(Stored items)
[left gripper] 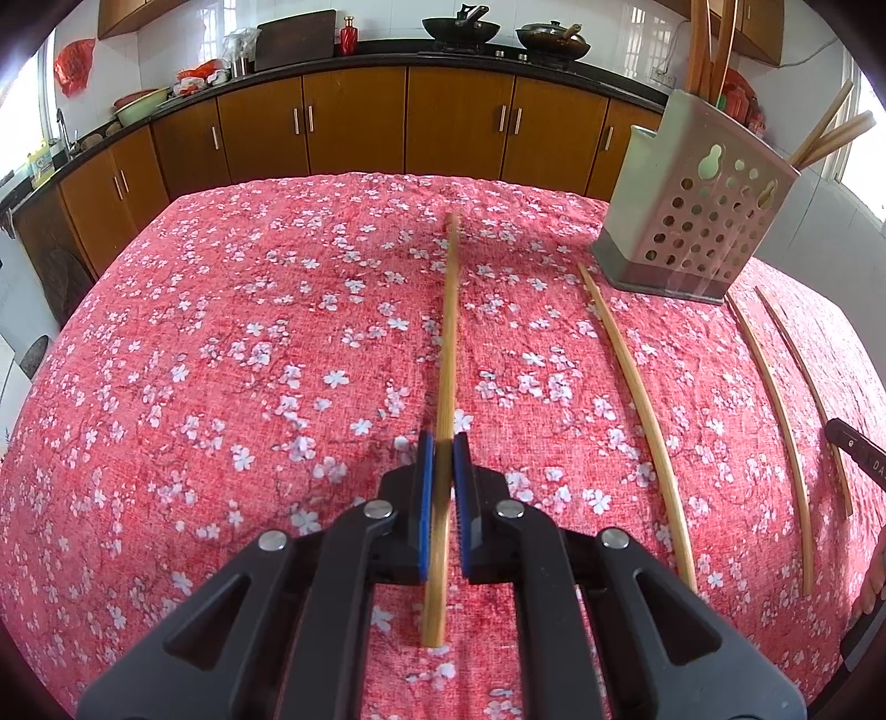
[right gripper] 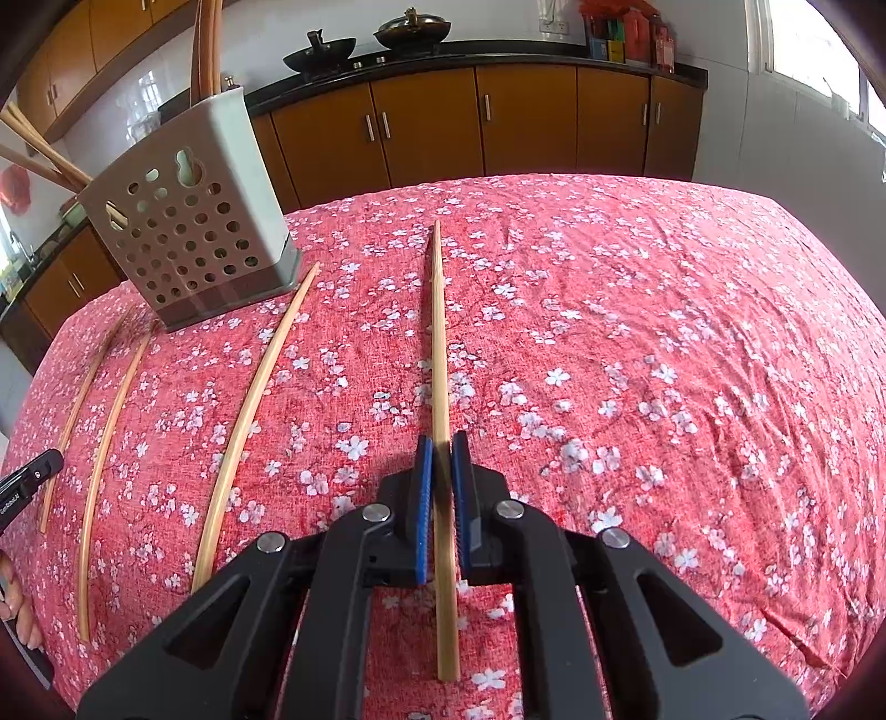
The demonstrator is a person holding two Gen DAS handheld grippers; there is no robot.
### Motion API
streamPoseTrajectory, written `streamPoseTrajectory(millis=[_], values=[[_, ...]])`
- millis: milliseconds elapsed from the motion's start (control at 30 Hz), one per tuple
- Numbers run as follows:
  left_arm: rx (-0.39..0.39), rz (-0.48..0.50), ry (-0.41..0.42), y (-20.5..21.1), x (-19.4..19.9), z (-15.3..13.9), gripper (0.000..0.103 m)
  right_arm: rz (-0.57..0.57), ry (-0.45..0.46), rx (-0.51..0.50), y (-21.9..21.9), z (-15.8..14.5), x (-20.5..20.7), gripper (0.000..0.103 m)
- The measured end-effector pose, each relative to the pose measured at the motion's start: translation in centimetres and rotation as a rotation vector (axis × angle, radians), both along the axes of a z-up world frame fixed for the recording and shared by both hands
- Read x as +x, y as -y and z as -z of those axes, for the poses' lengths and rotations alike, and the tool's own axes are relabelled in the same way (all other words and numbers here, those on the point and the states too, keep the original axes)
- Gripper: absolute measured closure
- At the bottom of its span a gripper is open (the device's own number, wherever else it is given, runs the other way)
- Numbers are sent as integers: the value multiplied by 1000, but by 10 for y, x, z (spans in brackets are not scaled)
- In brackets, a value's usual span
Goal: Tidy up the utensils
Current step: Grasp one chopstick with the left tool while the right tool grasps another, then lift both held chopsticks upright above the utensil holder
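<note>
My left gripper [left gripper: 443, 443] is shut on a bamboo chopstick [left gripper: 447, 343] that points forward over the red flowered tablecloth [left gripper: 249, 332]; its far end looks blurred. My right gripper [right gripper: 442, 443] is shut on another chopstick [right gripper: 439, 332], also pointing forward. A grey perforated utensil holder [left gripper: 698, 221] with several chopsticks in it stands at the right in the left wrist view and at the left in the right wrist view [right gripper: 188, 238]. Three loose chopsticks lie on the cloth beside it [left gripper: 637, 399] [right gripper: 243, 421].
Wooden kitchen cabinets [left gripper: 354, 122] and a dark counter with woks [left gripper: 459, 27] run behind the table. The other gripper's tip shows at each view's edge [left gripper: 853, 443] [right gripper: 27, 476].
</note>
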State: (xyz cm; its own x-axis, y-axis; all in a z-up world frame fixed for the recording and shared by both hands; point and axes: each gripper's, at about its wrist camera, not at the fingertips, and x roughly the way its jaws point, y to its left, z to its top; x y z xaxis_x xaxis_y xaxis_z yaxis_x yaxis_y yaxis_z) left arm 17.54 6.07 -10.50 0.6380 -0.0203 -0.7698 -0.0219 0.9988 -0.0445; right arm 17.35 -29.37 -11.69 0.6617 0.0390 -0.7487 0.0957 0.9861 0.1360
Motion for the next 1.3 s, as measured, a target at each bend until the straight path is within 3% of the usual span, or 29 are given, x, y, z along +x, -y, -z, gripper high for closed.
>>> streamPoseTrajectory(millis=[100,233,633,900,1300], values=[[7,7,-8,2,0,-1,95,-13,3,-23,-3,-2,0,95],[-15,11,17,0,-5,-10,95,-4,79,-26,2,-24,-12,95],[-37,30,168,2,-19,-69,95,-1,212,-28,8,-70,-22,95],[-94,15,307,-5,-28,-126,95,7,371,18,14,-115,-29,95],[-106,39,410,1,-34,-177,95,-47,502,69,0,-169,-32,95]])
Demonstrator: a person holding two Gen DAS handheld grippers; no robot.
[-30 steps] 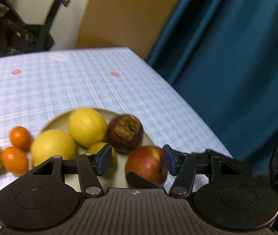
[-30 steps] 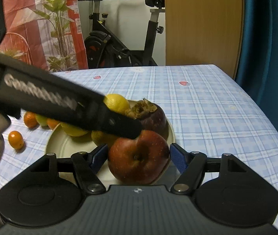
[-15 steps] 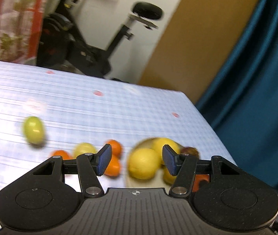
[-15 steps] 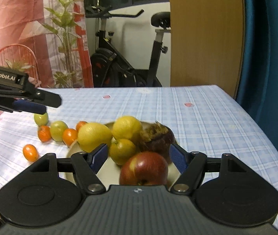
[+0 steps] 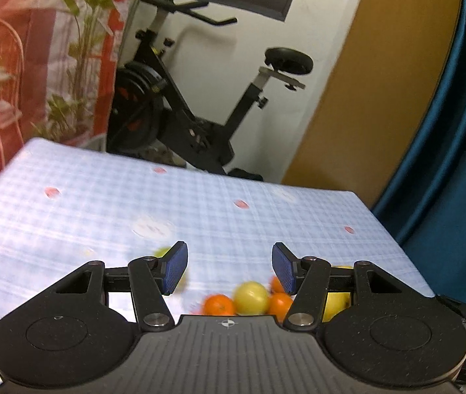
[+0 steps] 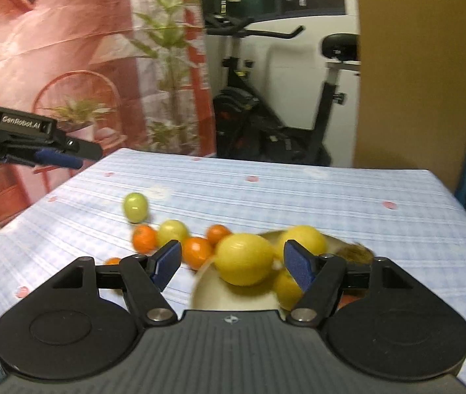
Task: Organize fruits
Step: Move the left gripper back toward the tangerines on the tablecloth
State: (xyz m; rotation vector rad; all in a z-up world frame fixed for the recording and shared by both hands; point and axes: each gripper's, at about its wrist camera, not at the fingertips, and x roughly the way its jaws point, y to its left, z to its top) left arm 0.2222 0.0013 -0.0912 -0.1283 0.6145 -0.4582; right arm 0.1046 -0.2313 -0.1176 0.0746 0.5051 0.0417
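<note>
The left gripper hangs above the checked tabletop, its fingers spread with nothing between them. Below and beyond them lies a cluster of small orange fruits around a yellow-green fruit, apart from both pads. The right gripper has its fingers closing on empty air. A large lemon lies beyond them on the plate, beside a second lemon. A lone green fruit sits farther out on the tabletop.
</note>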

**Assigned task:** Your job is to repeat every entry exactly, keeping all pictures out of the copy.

**Result for this exercise:**
[left gripper] 
[right gripper] 
The demonstrator is a person holding two Gen DAS handheld grippers; there is no robot.
### Motion API
streamPoseTrajectory, written `streamPoseTrajectory(millis=[_], values=[[_, ...]])`
- millis: milliseconds elapsed from the motion's start (control at 30 Hz), one per tuple
- Numbers run as follows:
  left_arm: rx (-0.39..0.39), rz (-0.48..0.50), ry (-0.41..0.42), y (-20.5..21.1), x (-19.4..19.9), z (-15.3..13.9), gripper (0.000..0.103 m)
  right_arm: rz (-0.57..0.57), ry (-0.45..0.46), rx (-0.51..0.50), y (-21.9..21.9), z (-15.8..14.5), x (-20.5..20.7), gripper (0.000..0.103 m)
- The measured end-effector pose, each relative to the pose measured at the motion's start: translation in centimetres and rotation as a rotation vector (axis × angle, radians), both along the axes of a z-up world frame fixed for the recording and shared by both hands
- Read x as +x, y as -y and z as -z of those axes, for the poses' lengths and rotations alike, and the tool's own axes are relabelled in the same way (all other words and numbers here, those on the point and the states too, keep the original axes)
- Gripper: absolute measured closure
- At the bottom of its span a gripper is open (the device's own number, wherever else it is given, runs the other way)
- Numbers are sent as integers: the value multiplied by 1000, but by 10 for y, x, z (spans in brackets are not scaled)
- In brackets, a value's usual span
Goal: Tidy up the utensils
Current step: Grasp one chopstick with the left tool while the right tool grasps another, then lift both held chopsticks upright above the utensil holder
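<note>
My left gripper [left gripper: 443, 443] is shut on a bamboo chopstick [left gripper: 447, 343] that points forward over the red flowered tablecloth [left gripper: 249, 332]; its far end looks blurred. My right gripper [right gripper: 442, 443] is shut on another chopstick [right gripper: 439, 332], also pointing forward. A grey perforated utensil holder [left gripper: 698, 221] with several chopsticks in it stands at the right in the left wrist view and at the left in the right wrist view [right gripper: 188, 238]. Three loose chopsticks lie on the cloth beside it [left gripper: 637, 399] [right gripper: 243, 421].
Wooden kitchen cabinets [left gripper: 354, 122] and a dark counter with woks [left gripper: 459, 27] run behind the table. The other gripper's tip shows at each view's edge [left gripper: 853, 443] [right gripper: 27, 476].
</note>
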State: (xyz cm; its own x-axis, y-axis; all in a z-up world frame fixed for the recording and shared by both hands; point and axes: each gripper's, at about its wrist camera, not at the fingertips, and x roughly the way its jaws point, y to its left, z to its top; x y z xaxis_x xaxis_y xaxis_z yaxis_x yaxis_y yaxis_z) left arm 17.54 6.07 -10.50 0.6380 -0.0203 -0.7698 -0.0219 0.9988 -0.0445; right arm 17.35 -29.37 -11.69 0.6617 0.0390 -0.7487 0.0957 0.9861 0.1360
Motion for the next 1.3 s, as measured, a target at each bend until the straight path is within 3% of the usual span, or 29 are given, x, y, z along +x, -y, -z, gripper high for closed.
>>> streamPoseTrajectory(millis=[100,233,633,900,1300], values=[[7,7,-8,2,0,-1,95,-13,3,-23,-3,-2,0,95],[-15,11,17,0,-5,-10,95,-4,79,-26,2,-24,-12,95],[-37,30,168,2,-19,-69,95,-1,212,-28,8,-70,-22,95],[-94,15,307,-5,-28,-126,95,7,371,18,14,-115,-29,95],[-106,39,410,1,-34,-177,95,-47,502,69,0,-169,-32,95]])
Demonstrator: a person holding two Gen DAS handheld grippers; no robot.
[-30 steps] 
[-30 steps] 
[-15 steps] 
[-15 steps] 
[+0 steps] 
[+0 steps] 
Task: Organize fruits
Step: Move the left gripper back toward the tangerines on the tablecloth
State: (xyz m; rotation vector rad; all in a z-up world frame fixed for the recording and shared by both hands; point and axes: each gripper's, at about its wrist camera, not at the fingertips, and x roughly the way its jaws point, y to its left, z to its top) left arm 0.2222 0.0013 -0.0912 -0.1283 0.6145 -0.4582; right arm 0.1046 -0.2313 -0.1176 0.0746 0.5051 0.0417
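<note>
The left gripper hangs above the checked tabletop, its fingers spread with nothing between them. Below and beyond them lies a cluster of small orange fruits around a yellow-green fruit, apart from both pads. The right gripper has its fingers closing on empty air. A large lemon lies beyond them on the plate, beside a second lemon. A lone green fruit sits farther out on the tabletop.
</note>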

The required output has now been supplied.